THE TASK:
The lines below should be written out again in full, exactly as they are.

PROVIDED DATA:
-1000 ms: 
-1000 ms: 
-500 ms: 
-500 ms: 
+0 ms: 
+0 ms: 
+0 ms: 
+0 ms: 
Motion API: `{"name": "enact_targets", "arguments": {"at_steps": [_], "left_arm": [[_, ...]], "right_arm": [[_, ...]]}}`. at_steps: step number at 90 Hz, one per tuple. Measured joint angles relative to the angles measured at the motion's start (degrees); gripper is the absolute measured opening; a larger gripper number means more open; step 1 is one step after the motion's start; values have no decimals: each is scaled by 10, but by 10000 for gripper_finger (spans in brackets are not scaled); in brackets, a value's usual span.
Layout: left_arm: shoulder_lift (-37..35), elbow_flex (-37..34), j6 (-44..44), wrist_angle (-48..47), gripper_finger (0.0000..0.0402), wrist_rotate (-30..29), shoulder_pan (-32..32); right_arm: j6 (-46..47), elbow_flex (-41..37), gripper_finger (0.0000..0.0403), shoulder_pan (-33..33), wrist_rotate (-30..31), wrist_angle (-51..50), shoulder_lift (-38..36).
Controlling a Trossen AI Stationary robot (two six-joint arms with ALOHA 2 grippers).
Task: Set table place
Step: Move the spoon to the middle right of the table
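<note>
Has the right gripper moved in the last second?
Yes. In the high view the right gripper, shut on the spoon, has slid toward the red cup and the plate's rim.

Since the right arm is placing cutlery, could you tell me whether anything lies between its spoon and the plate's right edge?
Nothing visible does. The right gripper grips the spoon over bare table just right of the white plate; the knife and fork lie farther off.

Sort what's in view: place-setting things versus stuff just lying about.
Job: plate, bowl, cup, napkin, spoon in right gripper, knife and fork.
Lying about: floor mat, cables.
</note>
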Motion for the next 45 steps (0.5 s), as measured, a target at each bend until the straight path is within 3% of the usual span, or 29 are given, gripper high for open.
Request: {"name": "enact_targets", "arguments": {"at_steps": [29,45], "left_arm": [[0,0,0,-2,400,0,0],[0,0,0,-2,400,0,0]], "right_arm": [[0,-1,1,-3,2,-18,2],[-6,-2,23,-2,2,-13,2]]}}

ANSWER TO THIS TASK:
-1000 ms: 
-1000 ms: 
-500 ms: 
-500 ms: 
+0 ms: 
+0 ms: 
+0 ms: 
+0 ms: 
Motion API: `{"name": "enact_targets", "arguments": {"at_steps": [_], "left_arm": [[_, ...]], "right_arm": [[_, ...]]}}`. at_steps: step number at 90 Hz, one per tuple. Measured joint angles relative to the angles measured at the motion's start (degrees); gripper is the absolute measured opening; a larger gripper number means more open; step 1 is one step after the motion's start; values have no decimals: each is scaled by 10, but by 10000 for gripper_finger (spans in brackets are not scaled); in brackets, a value's usual span.
Layout: left_arm: shoulder_lift (-37..35), elbow_flex (-37..34), j6 (-44..44), wrist_angle (-48..47), gripper_finger (0.0000..0.0402), wrist_rotate (-30..29), shoulder_pan (-32..32); right_arm: j6 (-46..47), elbow_flex (-41..37), gripper_finger (0.0000..0.0403), shoulder_pan (-33..33), wrist_rotate (-30..31), wrist_angle (-51..50), shoulder_lift (-38..36).
Controlling a Trossen AI Stationary robot (two six-joint arms with ALOHA 2 grippers).
Task: Set table place
Step: Move the spoon to the middle right of the table
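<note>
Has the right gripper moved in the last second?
Yes. In the high view the right gripper, shut on the spoon, has slid toward the red cup and the plate's rim.

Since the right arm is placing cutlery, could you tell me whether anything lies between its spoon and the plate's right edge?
Nothing visible does. The right gripper grips the spoon over bare table just right of the white plate; the knife and fork lie farther off.

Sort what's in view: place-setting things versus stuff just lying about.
Job: plate, bowl, cup, napkin, spoon in right gripper, knife and fork.
Lying about: floor mat, cables.
</note>
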Motion for the next 45 steps (0.5 s), as measured, a target at each bend until the straight path is within 3% of the usual span, or 29 are given, gripper high for open.
Request: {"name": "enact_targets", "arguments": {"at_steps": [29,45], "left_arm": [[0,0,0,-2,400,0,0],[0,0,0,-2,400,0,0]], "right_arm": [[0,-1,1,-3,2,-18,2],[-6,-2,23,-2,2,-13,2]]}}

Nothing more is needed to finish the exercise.